We are told that for the spring of problem 1 we have $F(2)=20,$ where units of distance are measured in meters, and forces in Newtons. This means that $k2=20,$ or $k=10.$ The work required to stretch the spring 10 m beyond its natural length is then $\displaystyle \int_0^{10}10x\,dx=10x^2/2|^{10}_0=500 \,N\cdot m.$

2. We are given a curve with equation $x=\sqrt{2y-1}$ and asked to rotate about the $y$-axis the segment where $1/2\le y\le 2.$ To find the area of the resulting surface, we can consider splitting the surface into little shells. A typical `thin’ shell, at height $y$ has surface  area $2\pi r\,ds$ where $r$ is the radius of the shell, in this case just the value of $x$ corresponding to $y,$ i.e., $\sqrt{2y-1}.$ Also, $ds$ is here the arc length element, given by $\sqrt{(x')^2+1}\,dy.$

We have: $\displaystyle x'=\frac12(2y-1)^{-1/2}2=\frac1{\sqrt{2y-1}},$ so $\displaystyle (x')^2+1=\frac1{2y-1}+1=\frac{2y}{2y-1}.$

Hence the requested area is given by $\displaystyle\int_{1/2}^2 2\pi\sqrt{2y-1}\sqrt{\frac{2y}{2y-1}}\,dy=\int_{1/2}^2 2\pi\sqrt{2y}\,dy.$

This expression reduces to $\displaystyle 2\pi\sqrt2\,\frac23\,y^{3/2}|^2_{1/2}=2\pi\sqrt2\frac23\left(2\sqrt2-\frac1{2\sqrt2}\right)=\frac{14\pi}3.$

3. We are given the region bounded by the curve $y=\sqrt x$ and the lines $y=2$ and $x=0.$ We rotate it about the $x$-axis, and are asked to find the volume of the resulting solid. A first attempt is to use the washer method. A typical thin washer consists of a slice of the solid for a fixed value of $x$ and with thickness $dx.$ Its volume is $\pi (r_1^2-r_2^2)\,dx.$ Here, $r_1$ is the exterior radius, which in this case is always 2, and $r_2$ is the interior radius, given by $y=\sqrt x.$ This means the washer contributes $\pi(4-x)\,dx$ of the full volume, and adding all of them together we obtain $\int_0^4 \pi(4-x)\,dx.$ The upper limit of 4 comes from observing that the curves $y=2$ and $y=\sqrt x$ cross precisely at the point $(4,2).$

Unfortunately, this integral is not one of the given expressions.

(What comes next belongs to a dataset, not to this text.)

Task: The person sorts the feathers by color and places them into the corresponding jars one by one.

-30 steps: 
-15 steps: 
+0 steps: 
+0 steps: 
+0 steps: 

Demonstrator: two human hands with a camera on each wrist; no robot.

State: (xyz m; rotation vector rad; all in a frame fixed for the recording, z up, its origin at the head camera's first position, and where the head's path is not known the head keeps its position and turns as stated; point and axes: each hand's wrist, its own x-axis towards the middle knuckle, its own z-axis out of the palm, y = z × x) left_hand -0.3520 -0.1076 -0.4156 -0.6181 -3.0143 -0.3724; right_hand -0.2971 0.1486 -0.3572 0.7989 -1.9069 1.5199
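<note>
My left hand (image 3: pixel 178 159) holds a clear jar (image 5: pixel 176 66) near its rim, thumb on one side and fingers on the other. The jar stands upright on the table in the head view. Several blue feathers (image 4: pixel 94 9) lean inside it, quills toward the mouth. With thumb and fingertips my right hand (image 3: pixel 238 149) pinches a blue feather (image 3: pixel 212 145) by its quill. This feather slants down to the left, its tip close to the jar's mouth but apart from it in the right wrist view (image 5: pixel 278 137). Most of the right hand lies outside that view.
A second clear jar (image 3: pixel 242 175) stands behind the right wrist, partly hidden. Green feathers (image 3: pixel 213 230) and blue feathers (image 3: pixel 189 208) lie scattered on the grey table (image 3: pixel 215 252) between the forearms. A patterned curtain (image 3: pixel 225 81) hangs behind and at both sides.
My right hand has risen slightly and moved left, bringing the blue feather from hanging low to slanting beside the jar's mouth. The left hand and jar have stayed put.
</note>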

So we attempt a different approach, using now the shell method. Now a typical thin shell is obtained by fixing a height $y$ and rotating about the $x$-axis the slice of the figure of thickness $dy$ and height $y.$ Its volume is $2\pi r\,l\,dy,$ where $r$ is the radius of the shell, in this case $y;$ and $l$ is the length of the shell, in this case $x.$ We thus proceed to express $x$ in terms of $y:$ Since $y=\sqrt x,$ then $x=y^2.$ Hence the thin shell contributes $2\pi y\,y^2\,dy=2\pi y^3\,dy$ of the full volume, and the volume is obtained by adding all these contributions, obtaining $\int_0^2 2\pi y^3\,dy.$ This is expression (c).

4. The length of the curve $y=\sqrt{1-x^2}$ for $-1\le x\le 1$ is given by the integral $\displaystyle \int_{-1}^1\sqrt{1+(y')^2}\,dx.$ In this case, $\displaystyle y'=\frac12\,\frac{-2x}{\sqrt{1-x^2}}=-\frac x{\sqrt{1-x^2}},$ so $\displaystyle (y')^2=\frac{x^2}{1-x^2},$ and $\displaystyle 1+(y')^2=\frac1{1-x^2},$ so the integral reduces to $\displaystyle\int_{-1}^1\frac 1{\sqrt{1-x^2}}\,dx,$ which is expression (b).

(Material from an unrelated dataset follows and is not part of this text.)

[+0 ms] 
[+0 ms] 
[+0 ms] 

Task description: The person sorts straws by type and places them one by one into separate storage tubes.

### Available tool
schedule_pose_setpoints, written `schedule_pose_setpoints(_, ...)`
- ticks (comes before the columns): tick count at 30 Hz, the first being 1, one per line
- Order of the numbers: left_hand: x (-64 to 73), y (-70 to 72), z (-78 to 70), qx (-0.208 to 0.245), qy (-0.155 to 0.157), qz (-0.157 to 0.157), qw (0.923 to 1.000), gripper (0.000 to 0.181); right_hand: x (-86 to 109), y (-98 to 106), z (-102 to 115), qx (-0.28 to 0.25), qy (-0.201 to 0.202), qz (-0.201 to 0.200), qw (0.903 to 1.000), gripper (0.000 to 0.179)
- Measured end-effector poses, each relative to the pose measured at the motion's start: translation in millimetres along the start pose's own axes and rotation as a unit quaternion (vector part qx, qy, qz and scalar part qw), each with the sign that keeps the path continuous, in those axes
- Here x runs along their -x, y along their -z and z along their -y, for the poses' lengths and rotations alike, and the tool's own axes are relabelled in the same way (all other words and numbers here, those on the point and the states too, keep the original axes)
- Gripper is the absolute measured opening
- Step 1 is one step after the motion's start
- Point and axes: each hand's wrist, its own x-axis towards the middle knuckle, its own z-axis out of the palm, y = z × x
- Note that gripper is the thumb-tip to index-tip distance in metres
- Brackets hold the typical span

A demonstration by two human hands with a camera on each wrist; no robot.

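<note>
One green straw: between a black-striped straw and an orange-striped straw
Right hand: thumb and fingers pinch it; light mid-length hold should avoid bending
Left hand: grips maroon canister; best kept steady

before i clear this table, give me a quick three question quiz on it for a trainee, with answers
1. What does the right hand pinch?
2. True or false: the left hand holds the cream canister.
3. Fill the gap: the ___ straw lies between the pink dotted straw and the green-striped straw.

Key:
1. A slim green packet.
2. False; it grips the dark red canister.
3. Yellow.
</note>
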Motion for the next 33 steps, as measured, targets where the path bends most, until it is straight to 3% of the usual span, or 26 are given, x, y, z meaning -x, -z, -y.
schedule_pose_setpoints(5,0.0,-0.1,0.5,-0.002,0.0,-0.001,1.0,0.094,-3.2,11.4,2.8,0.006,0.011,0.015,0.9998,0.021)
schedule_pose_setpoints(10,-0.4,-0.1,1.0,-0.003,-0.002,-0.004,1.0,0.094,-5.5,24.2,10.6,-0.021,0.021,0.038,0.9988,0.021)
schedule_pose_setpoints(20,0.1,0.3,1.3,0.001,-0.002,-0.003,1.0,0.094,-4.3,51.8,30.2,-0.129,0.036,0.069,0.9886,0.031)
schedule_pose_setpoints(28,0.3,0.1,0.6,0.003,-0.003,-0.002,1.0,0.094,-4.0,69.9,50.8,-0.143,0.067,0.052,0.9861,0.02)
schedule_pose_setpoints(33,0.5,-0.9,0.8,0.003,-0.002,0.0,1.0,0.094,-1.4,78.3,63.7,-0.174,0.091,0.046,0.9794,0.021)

[There is a small problem with this integral, though, because the denominator vanishes at both endpoints. Later, in Chapter 7, we will learn how to handle integrals of this kind. Note that if the question had been to actually find the length, there is an easier method: The curve is half a circumference of radius 1, so the length is $\pi.$]

5. (a) The differential equation $\displaystyle \frac{dy}{dx}=\frac{e^{3x+4y}}{e^{x^2-7y}}$ can be rewritten as $\displaystyle\frac{dy}{dx}=e^{3x-x^2}e^{11 y},$ which is clearly separable. (T)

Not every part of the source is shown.